“Kids, why did you argue so much about going to Temple today?" Uncle Russell asked us one year after Rosh Hashanah services. After thirty seconds of stale silence, my cousin Samantha said, “We didn't want to go. Temple's boring.” Uncle Russell responded, bellowing, “We go because there are six million Jews who cannot; our people who were brutally murdered in cold blood!” I asked my Uncle if the Holocaust was really the reason to be Jewish today. He looked perplexed but replied confidently, “Well, it works for me!”
Asserting our Jewish identities in terms of past oppression has become a central component of Jewish identity, one that threatens to take the place of the pursuit of Judaism’s essence. The future of both Jewish and Zionist strength lies not in the negative default of reparation for past injustices suffered, a concept that does not resonate with my generation, but rather in the positive assertion of our collective identity and purpose.
Because of the diversity of approaches to our religion, and the often diametrically opposed world-views held within the Jewish community, Judaism faces a challenge: creating a cogent collective Jewish identity that inspires a reinvigorated, 21st-century sense of ‘am ehad (one nation). We can do this by constructing a malleable framework, bounded but loose enough to allow for creative personal exploration within a larger realm of Jewish collective consciousness.
To build this architecture, the Jewish community might learn from the open source approach to software, where software’s source code is available to all to edit and customize, and to create “derived works” (those built on the backs of previous programs). The collective strength of mass participation and collaboration creates synergies that exponentially increase both the speed and avenues of software development.
Applying open source principles to the search for positive assertions of Jewish identity facilitates a sorely needed evolution of our collective consciousness. We must gather input from a diverse community of Jews to develop the “source code” for the Jewish People. These tools then build on one another through time, using input from around the Jewish community. If open source software is any indicator, then with this increased accessibility, we as Jewish individuals will take more ownership over our collective identity. The number of active participants in the creation of that identity will increase, making both Judaism and Jewish community more accessible and relevant to the average Jew. The vibrant Jewish community of ideas will transcend existing boundaries, bringing Jews closer together and moving us forward in our quest to discover our collective purpose and realize our potential.
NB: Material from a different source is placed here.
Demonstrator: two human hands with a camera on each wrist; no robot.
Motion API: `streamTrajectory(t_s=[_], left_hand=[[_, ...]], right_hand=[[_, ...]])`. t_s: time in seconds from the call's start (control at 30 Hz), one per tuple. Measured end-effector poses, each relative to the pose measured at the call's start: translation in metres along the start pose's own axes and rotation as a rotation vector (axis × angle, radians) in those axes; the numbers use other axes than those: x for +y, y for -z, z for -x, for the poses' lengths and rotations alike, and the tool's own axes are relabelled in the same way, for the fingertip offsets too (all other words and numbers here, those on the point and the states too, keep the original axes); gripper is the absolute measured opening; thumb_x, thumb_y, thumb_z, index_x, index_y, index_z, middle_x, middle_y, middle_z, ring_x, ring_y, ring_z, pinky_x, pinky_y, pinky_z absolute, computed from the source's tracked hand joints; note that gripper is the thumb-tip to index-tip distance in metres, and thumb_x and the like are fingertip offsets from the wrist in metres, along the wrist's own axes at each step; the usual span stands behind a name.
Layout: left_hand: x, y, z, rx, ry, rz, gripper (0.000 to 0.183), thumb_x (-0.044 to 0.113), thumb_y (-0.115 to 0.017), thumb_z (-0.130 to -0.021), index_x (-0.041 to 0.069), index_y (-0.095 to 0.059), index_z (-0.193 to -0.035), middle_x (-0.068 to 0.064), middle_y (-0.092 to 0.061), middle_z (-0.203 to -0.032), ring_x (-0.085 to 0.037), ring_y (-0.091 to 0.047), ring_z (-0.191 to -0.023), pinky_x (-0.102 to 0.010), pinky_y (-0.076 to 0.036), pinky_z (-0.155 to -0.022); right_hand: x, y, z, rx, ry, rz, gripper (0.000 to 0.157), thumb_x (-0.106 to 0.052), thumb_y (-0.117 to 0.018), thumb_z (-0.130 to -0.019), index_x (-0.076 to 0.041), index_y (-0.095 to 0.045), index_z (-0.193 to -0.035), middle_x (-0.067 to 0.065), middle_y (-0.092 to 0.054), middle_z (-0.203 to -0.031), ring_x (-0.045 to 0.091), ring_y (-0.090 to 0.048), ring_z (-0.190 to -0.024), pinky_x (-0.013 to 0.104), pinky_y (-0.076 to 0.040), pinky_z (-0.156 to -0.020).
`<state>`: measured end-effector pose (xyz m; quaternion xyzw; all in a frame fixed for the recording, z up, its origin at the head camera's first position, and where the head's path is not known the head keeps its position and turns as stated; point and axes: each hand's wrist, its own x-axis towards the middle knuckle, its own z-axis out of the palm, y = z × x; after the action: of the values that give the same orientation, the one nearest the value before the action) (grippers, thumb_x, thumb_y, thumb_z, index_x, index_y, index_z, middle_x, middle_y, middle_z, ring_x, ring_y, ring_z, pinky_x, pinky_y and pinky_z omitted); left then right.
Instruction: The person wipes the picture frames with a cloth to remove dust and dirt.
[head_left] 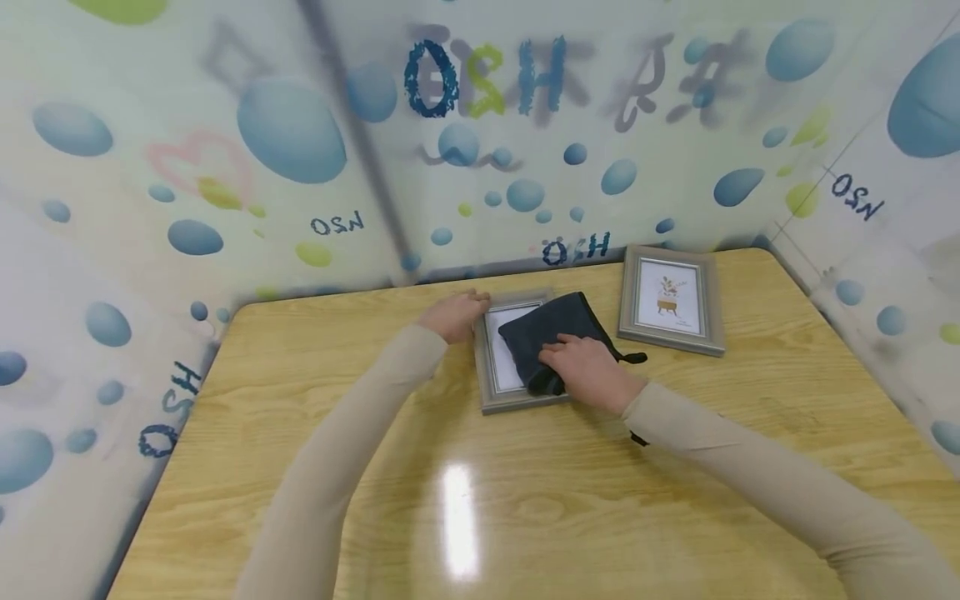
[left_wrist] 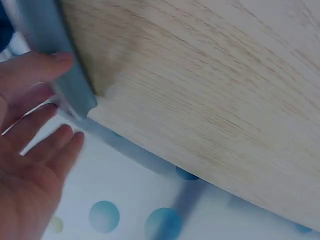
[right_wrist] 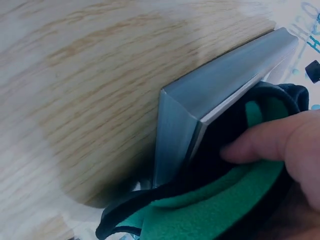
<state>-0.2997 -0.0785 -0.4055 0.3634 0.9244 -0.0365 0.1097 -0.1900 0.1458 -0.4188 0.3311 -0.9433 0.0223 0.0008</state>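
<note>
A grey picture frame lies on the wooden table, its white picture partly covered by a dark folded cloth with a hanging loop. At the frame's far left corner my left hand grips the edge; the left wrist view shows the thumb along the outer side of the frame, near a corner. My right hand holds the cloth against the frame's right part. Up close in the right wrist view, the cloth shows a green fuzzy side and dark trim, with the thumb pressing into its fold beside the frame border.
To the right lies a second grey frame with a potted-plant picture, near the table's back edge. A wall sheet printed with blue and green drops rises behind the wooden table and along both sides.
</note>
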Motion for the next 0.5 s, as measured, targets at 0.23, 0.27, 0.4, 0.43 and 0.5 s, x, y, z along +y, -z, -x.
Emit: streamTrajectory(t_s=[0.23, 0.27, 0.4, 0.43, 0.5], left_hand=[[-0.007, -0.002, -0.009, 0.005, -0.026, 0.02, 0.041, -0.008, -0.07, -0.078, -0.002, -0.057, -0.117, -0.018, -0.066, -0.107, -0.033, -0.062, -0.1, -0.041, -0.051, -0.087], [-0.009, -0.004, -0.01, 0.012, -0.031, 0.029, 0.038, -0.009, -0.07, -0.078, -0.001, -0.059, -0.113, -0.017, -0.066, -0.105, -0.032, -0.063, -0.098, -0.041, -0.051, -0.085], [-0.015, -0.006, -0.011, 0.023, -0.048, 0.045, 0.031, -0.013, -0.065, -0.08, 0.002, -0.061, -0.107, -0.014, -0.068, -0.104, -0.031, -0.064, -0.097, -0.04, -0.052, -0.085], [-0.016, -0.005, -0.012, 0.022, -0.052, 0.045, 0.03, -0.014, -0.063, -0.081, 0.002, -0.061, -0.106, -0.014, -0.068, -0.104, -0.031, -0.064, -0.096, -0.04, -0.052, -0.085], [-0.016, -0.005, -0.013, 0.022, -0.056, 0.049, 0.03, -0.015, -0.061, -0.082, 0.002, -0.062, -0.106, -0.013, -0.068, -0.102, -0.031, -0.064, -0.095, -0.04, -0.052, -0.084]], right_hand=[[-0.001, 0.004, -0.009, -0.057, -0.011, -0.13, 0.042, 0.005, -0.068, -0.083, -0.005, -0.064, -0.123, 0.015, -0.059, -0.129, 0.037, -0.052, -0.121, 0.049, -0.048, -0.092], [-0.003, 0.003, -0.011, -0.075, 0.003, -0.163, 0.044, 0.006, -0.067, -0.083, -0.005, -0.063, -0.125, 0.014, -0.058, -0.131, 0.036, -0.051, -0.122, 0.048, -0.048, -0.092], [-0.01, -0.003, -0.023, -0.108, 0.137, -0.354, 0.053, 0.014, -0.055, -0.08, -0.007, -0.061, -0.129, 0.011, -0.053, -0.138, 0.033, -0.046, -0.128, 0.046, -0.044, -0.098], [-0.011, -0.004, -0.025, -0.112, 0.177, -0.392, 0.056, 0.015, -0.053, -0.079, -0.007, -0.061, -0.13, 0.01, -0.052, -0.139, 0.032, -0.045, -0.13, 0.045, -0.043, -0.1], [-0.012, -0.007, -0.027, -0.113, 0.24, -0.439, 0.06, 0.017, -0.05, -0.077, -0.008, -0.06, -0.131, 0.009, -0.051, -0.14, 0.03, -0.042, -0.132, 0.044, -0.04, -0.102]])
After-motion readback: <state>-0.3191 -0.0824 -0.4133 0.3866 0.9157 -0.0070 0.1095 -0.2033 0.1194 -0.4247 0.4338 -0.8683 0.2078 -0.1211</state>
The Jewish community should use its resources to foster projects that focus on positive assertions of Judaism and facilitate the growth of the Jewish People. For example, I have been working for the past three years on the TAMID Israel Investment Group. Rather than dictating to students why they should care about Israel or the Jewish people, we have created a framework through which business students can explore, on their own terms, their relationship with Israel. We call it “open source advocacy.” Just as the community of open source software engineers has the latitude to edit software architecture according to their needs, Tamid’s student participants shape the way the program progresses. We created the framework, and they choose the speakers and sectors of the Israeli economy that appeal to their interests. And just as we have seen with wildly successful open source platforms like Linux or Mozilla, Tamid’s strength is found in the diversity of the community, interacting on one common platform, in one common language.
Consider Hayerukim (The Green Ones), an organization started at the University of Michigan Hillel. This organization is a group of students dedicated to environmental activism from a Jewish perspective. On the surface, nothing that they do is particularly “Jewish” in terms of ritual or rote religion, but Hayerukim is, in fact, very Jewish. The organization’s founders have used the latitude granted by the U. Michigan Hillel, which encourages exploration and Jewish leadership, to create a group that brings both observant and non-observant students together around a common interest. Though they do not spend each meeting discussing Jewish laws pertaining to the environment, Jewish concepts of environmental consciousness pervade their actions. These students work on projects that affect environmental awareness both specifically within the Jewish community and the greater campus community.
In my experience searching for financial and organizational support for Tamid, it is far easier to get Jewish community leaders’ attention by crying “anti-Semitism!” or “Divestment resolutions are being proposed!” than by presenting a forward-looking, positive concept that has sparked enormous interest from young Jews on campus. This response to threat and fear is the same mindset that has led us to be so reliant upon the atrocities of the Holocaust to define our identity as a people. Suffering is a unifying factor that galvanizes communities of Jews around the world, and one that has long distracted us from creating a unifying, positive Jewish identity.
Am Yisrael and Medinat Yisrael (the Jewish People and the State of Israel) are not here simply to survive. We know there is a deeper, more compelling and eternal reason than victimhood for us to have a State of Israel today, and for our children to learn Jewish values and history. Together we can locate the answers to these questions and build the architecture for shaping Jewish identity. By opening up the resources of the Jewish community to individuals and organizations who embrace the principle of collective input, we will see an explosion of new leaders, ideas and programs that seek to define Judaism and Zionism in positive terms for this and future generations.